- Born: 28 March 1897 Poulton-cum-Seacombe, Wallasey, Cheshire, England
- Died: 1 October 1918 (aged 21) † Rumilly-en-Cambrésis, near Cambrai, France
- Buried: Masnieres British Cemetery, Marcoing, France
- Allegiance: United Kingdom
- Branch: British Army
- Service years: 1914–1918
- Rank: Lance Sergeant
- Service number: 32827
- Unit: Cheshire Regiment The King's Own Royal Lancaster Regiment
- Conflicts: First World War Hundred Days Offensive Battle of the Canal du Nord †; ;
- Awards: Victoria Cross Military Medal

= Thomas Neely =

Recipient of the Victoria Cross

Lance Sergeant Thomas Patrick Neely, (28 March 1897 – 1 October 1918) was an English recipient of the Victoria Cross (VC), the highest award for gallantry in the face of the enemy that can be awarded to British and Commonwealth forces. A soldier with The King's Own Royal Lancaster Regiment, he was awarded the VC for his actions in late September 1918, during the Hundred Days Offensive of the First World War. He was killed in action a few days later.

==Early life==
Thomas Neely was born on 28 March 1897 in Poulton-cum-Seacombe, Wallasey, then part of Cheshire, one of seven children of James and Agnes Neely. The family surname was often spelt Neeley. His father was a gasfitter but performed labouring work for several years. The family moved to Walton in Liverpool, where Neely attended St. Fancis de Sales School. After finishing his education, Neely worked for a grain mill that produced animal feed.

==First World War==
In September 1914, Neely enlisted in the British Army. Of small stature, he was posted to the Cheshire Regiment's Bantam Battalion, but later transferred to The King's Own Royal Lancaster Regiment, part of 76th Brigade, 3rd Division. In July 1918, Neely's award of a Military Medal (MM) was gazetted and he was sent on leave shortly afterwards. On his return to his unit, the 8th Battalion, he was promoted to corporal.

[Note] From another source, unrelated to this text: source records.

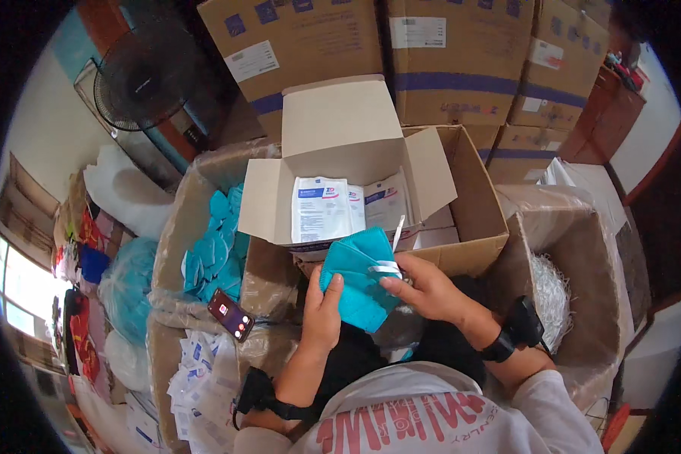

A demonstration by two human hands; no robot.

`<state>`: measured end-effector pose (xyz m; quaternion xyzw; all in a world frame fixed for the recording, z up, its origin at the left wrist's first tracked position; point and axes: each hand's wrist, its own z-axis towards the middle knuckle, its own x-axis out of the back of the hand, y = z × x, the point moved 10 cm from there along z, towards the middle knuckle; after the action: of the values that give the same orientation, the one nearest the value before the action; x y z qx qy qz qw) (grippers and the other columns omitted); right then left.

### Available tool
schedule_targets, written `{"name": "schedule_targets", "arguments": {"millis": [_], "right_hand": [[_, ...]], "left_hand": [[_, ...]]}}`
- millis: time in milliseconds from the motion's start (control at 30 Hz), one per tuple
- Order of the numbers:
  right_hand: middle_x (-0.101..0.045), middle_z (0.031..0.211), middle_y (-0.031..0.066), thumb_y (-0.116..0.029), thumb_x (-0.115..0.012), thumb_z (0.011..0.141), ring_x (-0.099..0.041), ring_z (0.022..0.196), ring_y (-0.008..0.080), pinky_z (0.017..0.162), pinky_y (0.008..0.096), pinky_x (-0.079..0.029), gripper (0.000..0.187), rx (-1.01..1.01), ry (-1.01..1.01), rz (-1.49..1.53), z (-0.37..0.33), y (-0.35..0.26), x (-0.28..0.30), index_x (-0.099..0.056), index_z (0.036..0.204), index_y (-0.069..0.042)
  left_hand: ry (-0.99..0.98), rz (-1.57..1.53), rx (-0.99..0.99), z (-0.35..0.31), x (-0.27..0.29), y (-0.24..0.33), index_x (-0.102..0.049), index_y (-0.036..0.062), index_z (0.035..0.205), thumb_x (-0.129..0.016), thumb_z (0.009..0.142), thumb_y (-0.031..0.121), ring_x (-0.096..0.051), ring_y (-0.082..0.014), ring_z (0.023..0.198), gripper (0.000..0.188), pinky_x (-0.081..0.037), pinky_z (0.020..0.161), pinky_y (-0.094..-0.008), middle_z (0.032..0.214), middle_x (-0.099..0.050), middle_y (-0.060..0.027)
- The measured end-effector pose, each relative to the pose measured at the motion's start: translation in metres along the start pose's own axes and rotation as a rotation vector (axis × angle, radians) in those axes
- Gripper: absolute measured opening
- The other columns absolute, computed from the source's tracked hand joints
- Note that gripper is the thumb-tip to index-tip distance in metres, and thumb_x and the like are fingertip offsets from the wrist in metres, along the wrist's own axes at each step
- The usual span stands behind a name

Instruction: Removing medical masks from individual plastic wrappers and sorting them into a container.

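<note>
Between my hands is a teal folded face mask (pixel 361 284), tilted above my lap. My left hand (pixel 323 309) pinches its left edge, thumb lying on the front. At the mask's right side, my right hand (pixel 431 289) has thumb and fingers closed on a white strap (pixel 386 268). One end of white strap sticks up above the right fingers; whether it is the same piece I cannot tell. Just beyond the mask stands an open white carton (pixel 342 113) with its flaps spread. White printed packets (pixel 321 208) stand upright inside it.
A lined box of teal masks (pixel 218 242) is at left, with a lit phone (pixel 231 314) near its corner. Printed wrappers (pixel 203 378) fill the box below. White straps (pixel 550 299) lie in the right-hand box. Large cartons (pixel 461 60) are stacked behind, beside a fan (pixel 145 79).
</note>
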<state>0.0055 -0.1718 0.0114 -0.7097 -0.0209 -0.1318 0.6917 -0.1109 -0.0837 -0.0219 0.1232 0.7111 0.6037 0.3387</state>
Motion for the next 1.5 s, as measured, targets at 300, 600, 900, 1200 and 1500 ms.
{"name": "schedule_targets", "arguments": {"millis": [300,600,900,1200,1500], "right_hand": [[-0.052,0.111,0.0160,-0.020,-0.060,0.083,-0.052,0.102,0.0266,0.088,0.0354,-0.040,0.044,0.170,0.216,0.027,0.003,-0.029,0.012,-0.042,0.120,-0.004],[-0.055,0.100,0.0105,-0.015,-0.055,0.086,-0.052,0.096,0.0212,0.085,0.0308,-0.040,0.017,0.310,0.300,-0.108,0.003,-0.025,0.013,-0.051,0.097,-0.003],[-0.052,0.091,-0.0009,-0.014,-0.049,0.090,-0.043,0.081,0.0058,0.074,0.0201,-0.036,0.010,0.034,0.533,0.480,-0.003,0.031,0.016,-0.047,0.083,-0.007],[-0.051,0.090,0.0011,-0.013,-0.048,0.090,-0.043,0.079,0.0064,0.073,0.0215,-0.038,0.011,0.167,0.592,0.366,-0.002,0.026,0.015,-0.046,0.084,-0.005],[-0.052,0.092,0.0030,-0.012,-0.050,0.089,-0.045,0.080,0.0080,0.072,0.0230,-0.040,0.011,0.142,0.622,0.259,-0.006,0.035,0.014,-0.046,0.087,-0.002]], "left_hand": [[0.046,0.041,0.000,-0.005,0.007,0.008,-0.046,0.0006,0.112,-0.051,0.090,0.021,-0.050,-0.0110,0.093,0.030,-0.040,0.083,-0.0260,0.102,-0.054,-0.0054],[0.042,-0.078,0.026,-0.006,0.007,0.005,-0.047,0.0018,0.110,-0.055,0.088,0.022,-0.050,-0.0114,0.094,0.031,-0.040,0.084,-0.0267,0.102,-0.054,-0.0051],[0.048,-0.287,0.000,-0.010,0.004,-0.001,-0.042,0.0024,0.121,-0.037,0.094,0.035,-0.047,-0.0174,0.106,0.042,-0.036,0.094,-0.0315,0.117,-0.048,-0.0081],[-0.095,-0.187,-0.074,-0.022,-0.013,0.004,-0.035,-0.0015,0.125,-0.046,0.091,0.023,-0.044,-0.0166,0.108,0.044,-0.034,0.094,-0.0298,0.119,-0.046,-0.0098],[0.014,0.210,-0.155,-0.027,-0.009,0.009,-0.040,-0.0031,0.121,-0.047,0.091,0.021,-0.048,-0.0131,0.097,0.039,-0.039,0.086,-0.0264,0.108,-0.052,-0.0082]]}}
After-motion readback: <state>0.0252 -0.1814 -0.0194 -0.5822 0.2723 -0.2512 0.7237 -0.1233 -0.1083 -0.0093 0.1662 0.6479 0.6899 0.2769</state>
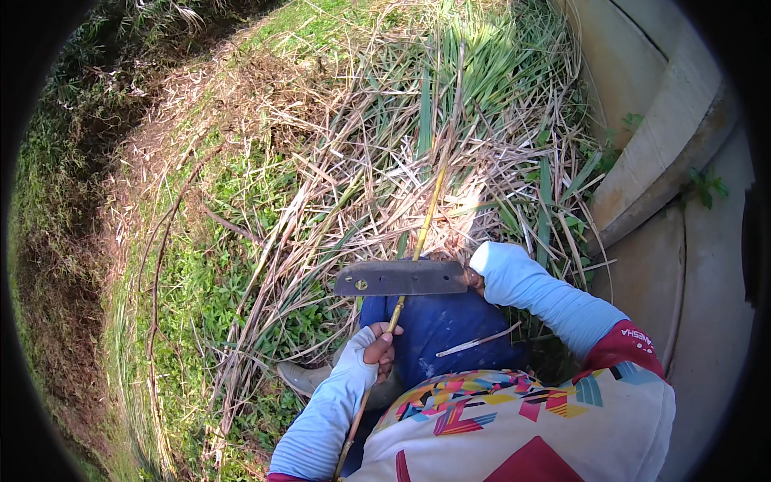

During the Battle of the Canal du Nord on 27 September, the 8th Battalion was leading the advance of 76th Brigade. It encountered a series of machinegun posts at the village of Flesquières, which made casualties of most of the battalion's officers. The advance was held up until Neely and two others assaulted the machinegun posts. Later in the advance, he made additional solo forays to deal with German-held positions that were delaying the battalion. For his actions, he was awarded the Victoria Cross (VC). The VC, instituted in 1856, was the highest award for valour that could be bestowed on a soldier of the British Empire. The citation read as follows:

For most conspicuous bravery during operations at Flesquières on 27 Sept. 1918. His company was held up during the advance by heavy machine-gun fire from a flank. Corporal Neeley [sic], realising the seriousness of the situation, at once, under point-blank fire, dashed out with two men and rushed the positions, disposing of the garrisons and capturing three machine-guns. Subsequently, on two successive occasions, he rushed concrete strongpoints, killing or capturing the occupants. The splendid initiative and fighting spirit displayed by this gallant non-commissioned officer in dealing with a series of posts, in some cases single-handed, was largely responsible for the taking and clearing of a heavily fortified and strongly garrisoned position, and enabled his company to advance 3,000 yards along the Hindenburg support line.
— The London Gazette, 13 December 1918

Immediately after his VC-winning action, Neely was promoted in the field to lance sergeant. Neely was killed in action just a few days later, on 1 October 1918, at Rumilly-en-Cambrésis, just south of Cambrai. He was buried at Masnieres British Cemetery in Marcoing. King George V presented Neely's VC to his parents in a ceremony at Buckingham Palace on 27 February 1920.

There are several memorials to Neely; a plaque at the Priory in Lancaster, a memorial board in Wallasey Town Hall, and he is listed, along with the names of 11 other VC winners from the Wirral, Ellesmere Port, and Neston districts, on a plaque on the Birkenhead Cenotaph Memorial.

==Medals==
Neely's family retained his medals, absent the campaign medals to which he was entitled but which was never received, for several decades. In June 2010, it was alleged that the VC and MM was stolen from his grand-nephew's home. However, this was found to be a hoax and the grand-nephew was later charged for wasting police time. The family later put the VC and MM up for auction and it was sold on 25 November 2010 to a private buyer for £110,000.